Mark Brunell and Renaldo Wynn were gearing up for a playoff run with the Jacksonville Jaguars, one that fell a game short of the Super Bowl.

And Joe Gibbs was five years away from stunning the NFL by returning to coach the Washington Redskins.

That was 1999, the last time the Redskins played a regular-season game in which a victory would guarantee a playoff berth. In their 15th game, they rallied from 10 points down in the fourth quarter to defeat San Francisco 26-20 in overtime to clinch the NFC East title.

Today in the regular-season finale at Philadelphia, the Redskins can return to the playoffs with a win over the Eagles. It would increase their winning streak to five games and give them their first 10-win season since 1999.

“It’s going to be huge,” said right tackle Jon Jansen, the longest tenured Redskin who was on the 1999 playoff team.

If the Redskins (9-6) stumble against the 6-9 Eagles, they need St. Louis to beat Dallas tonight to back into the postseason.

“Win and we’re in, lose and we’re out,” said Gibbs, who obviously is expecting Dallas to win. “That’s what it is. We’ve been in this situation the last four weeks, and that’s what our players have rallied behind. Somehow, they’ve been able to grab it and play hard. Now we have to see if we can get the last one.”

The past four wins against St. Louis, Arizona, Dallas and the New York Giants featured an offense that has picked up steam (35 points the last two weeks and four straight 100-yard rushing games by Portis) and a defense that has created turnovers, gotten to the quarterback and allowed only four touchdowns during the streak.

Philadelphia, meanwhile, has 13 players on injured reserve, has been without receiver Terrell Owens for half the season and has an offense that leads the league in the Guys You’ve Never Heard Of Department.

But while big wins the last two weeks against the Cowboys and Giants have proved the Redskins are different from the 2000 to 2004 teams that went a combined 34-46, today presents a new challenge. Can they take care of business as the road favorite against a tumbling opponent?

“It’s extremely hard to win five in a row. That’s rare stuff,” Gibbs said. “It takes tremendous focus and hard work. You have to get yourself mentally right to play and win a fifth straight game. … For us, there’s so much riding on it that you get nervous and worried about it. We’re going to have to play great.”

Said Brunell, who is expected to start despite a sprained right knee: “Guys have worked really hard all year to get to this place, and from where we were at 5-6 to be here, it’s pretty remarkable.
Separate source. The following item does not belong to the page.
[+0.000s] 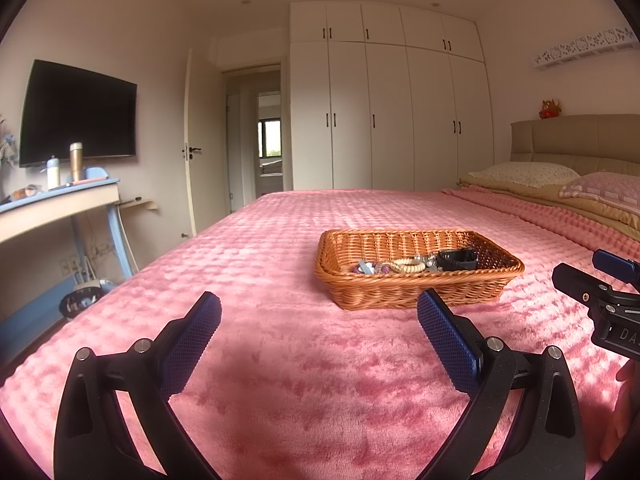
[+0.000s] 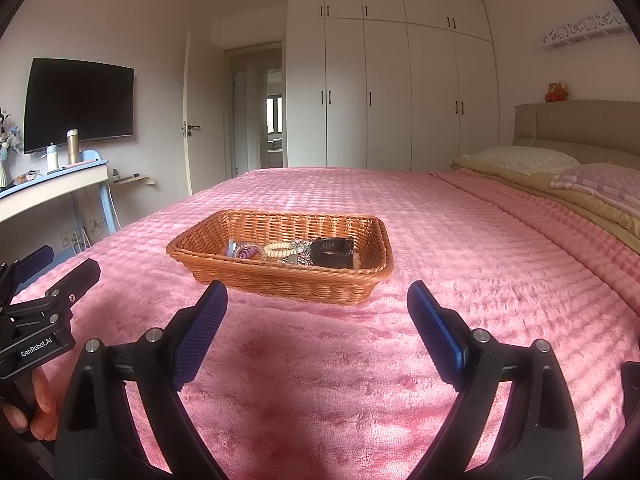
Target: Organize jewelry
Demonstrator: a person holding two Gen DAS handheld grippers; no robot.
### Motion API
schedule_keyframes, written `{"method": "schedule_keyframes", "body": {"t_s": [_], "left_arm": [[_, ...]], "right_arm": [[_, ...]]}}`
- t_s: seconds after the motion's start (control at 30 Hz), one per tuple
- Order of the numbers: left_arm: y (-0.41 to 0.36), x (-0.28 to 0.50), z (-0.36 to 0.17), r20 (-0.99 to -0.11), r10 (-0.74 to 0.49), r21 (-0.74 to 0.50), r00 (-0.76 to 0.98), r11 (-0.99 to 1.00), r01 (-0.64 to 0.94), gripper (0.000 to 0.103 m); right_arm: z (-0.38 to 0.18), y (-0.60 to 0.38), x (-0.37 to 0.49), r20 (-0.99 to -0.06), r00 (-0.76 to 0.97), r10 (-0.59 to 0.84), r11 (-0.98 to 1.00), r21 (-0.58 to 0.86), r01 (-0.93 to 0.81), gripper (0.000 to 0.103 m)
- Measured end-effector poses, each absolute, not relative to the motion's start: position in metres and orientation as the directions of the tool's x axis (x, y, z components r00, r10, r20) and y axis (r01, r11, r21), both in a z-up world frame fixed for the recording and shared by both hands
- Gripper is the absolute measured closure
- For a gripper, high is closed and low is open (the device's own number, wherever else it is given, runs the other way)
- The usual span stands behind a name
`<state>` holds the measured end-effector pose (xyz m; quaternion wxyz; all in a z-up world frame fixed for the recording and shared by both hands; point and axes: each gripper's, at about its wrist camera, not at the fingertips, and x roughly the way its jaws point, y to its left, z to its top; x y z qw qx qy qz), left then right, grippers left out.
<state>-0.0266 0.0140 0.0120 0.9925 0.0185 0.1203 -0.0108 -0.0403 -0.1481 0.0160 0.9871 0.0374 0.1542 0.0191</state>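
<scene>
a shallow rectangular basket of woven orange-brown wicker [image 1: 416,280] sits on a bed covered with a plush pink quilted blanket [image 1: 280,360], out toward the middle of the bed and well short of the pillows. along the basket's near inside wall lies a jumble of jewelry: a purple beaded bracelet [image 2: 245,251] at the left, a cream beaded bracelet [image 2: 281,251] beside it, a cluster of silvery sparkling pieces [image 2: 302,250] next, and a black chunky watch [image 2: 333,253] at the right end. the pieces lie close together and some overlap; finer detail is too small to tell.

the left gripper [image 1: 319,322], black with blue textured pads, hovers above the blanket just short of the basket's near edge, its jaws spread wide with nothing between them. the right gripper [image 2: 317,314] is beside it, likewise short of the basket, jaws spread wide and empty. each shows at the edge of the other's view, with a person's fingers [image 2: 40,408] wrapped on the left one's handle.

farther out, two pillows [image 1: 560,180] rest against a padded beige headboard [image 1: 580,136] with a small stuffed toy [image 1: 551,109] on top. white wardrobe doors [image 1: 388,112] fill the far wall, and a dark wall-mounted television [image 1: 78,114] hangs above a blue-trimmed desk [image 1: 60,204].
</scene>
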Motion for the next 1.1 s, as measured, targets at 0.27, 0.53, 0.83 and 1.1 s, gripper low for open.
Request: {"method": "schedule_keyframes", "body": {"t_s": [0.27, 0.53, 0.83, 1.1], "left_arm": [[0.0140, -0.0265, 0.0120, -0.240, -0.018, 0.034, 0.971, 0.999, 0.027, 0.008], [0.0139, -0.0265, 0.0121, -0.240, -0.018, 0.035, 0.971, 0.999, 0.027, 0.008], [0.0138, -0.0265, 0.0122, -0.240, -0.018, 0.035, 0.971, 0.999, 0.027, 0.008], [0.0152, -0.0262, 0.0118, -0.243, -0.015, 0.038, 0.970, 0.999, 0.025, 0.008]], "right_arm": [[0.0158, -0.1480, -0.0404, -0.304, 0.951, 0.050, 0.996, 0.080, -0.027, 0.016], [0.0158, -0.1477, -0.0406, -0.304, 0.951, 0.050, 0.996, 0.080, -0.027, 0.014], [0.0159, -0.1478, -0.0405, -0.304, 0.951, 0.049, 0.996, 0.080, -0.025, 0.014], [0.0153, -0.1472, -0.0405, -0.304, 0.951, 0.050, 0.996, 0.081, -0.027, 0.014]]}}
All that being said, as great as the last four games have been, if we don’t get this one, it will be tough to end this season that way.”

The Redskins, who haven’t won five straight games since 2001, were a mess at the beginning of December, their 3-0 start a distant memory after losses to Tampa Bay, Oakland and San Diego by a combined 10 points left them at 5-6. They knew they needed to win their final five and get some help to reach the postseason. A month later, they have won the first four games and have gotten the required assistance to control their fate.

Philadelphia is used to being in the Redskins’ situation, playing meaningful late-season games. The Eagles entered the season as the NFC favorite and had reached the conference title game four straight seasons. But this season has been a disaster. The starting offense includes Mike McMahon, Ryan Moats, Adrien Clarke and Jamaal Jackson. The defense has remained relatively healthy but has not played up to its lofty standards in allowing 23.8 points and 328.5 yards a game.

“There’s no way in the world I ever would have thought we would be in this position,” safety Brian Dawkins said.

Asked to identify the strangest thing he witnessed this year, Dawkins said: “Just pick one. I’ll just toss them in the air, and you grab one. There were so many things it’s been ridiculous, and then some things have been unfortunate.”

But don’t tell the Redskins that Philadelphia has nothing at stake.

“It irritates me when I hear people say they have nothing to play for,” assistant head coach-defense Gregg Williams said. “They’re professionals just like we are. They’re going to play. Some of those guys might not be back next year, and they’re playing for a job.”

Gibbs-coached teams have had eight winning streaks of at least five games. In 1989, the Redskins won their final five to finish at 10-6 but were left out of the playoffs. The Redskins won’t be left out if they get their 10th win today.

“We have a chance to do something great,” safety Ryan Clark said. “I think we’ve set a standard around here for winning. When we were 5-6, guys could have quit. But we work hard around here, and it would be a blessing to keep playing.”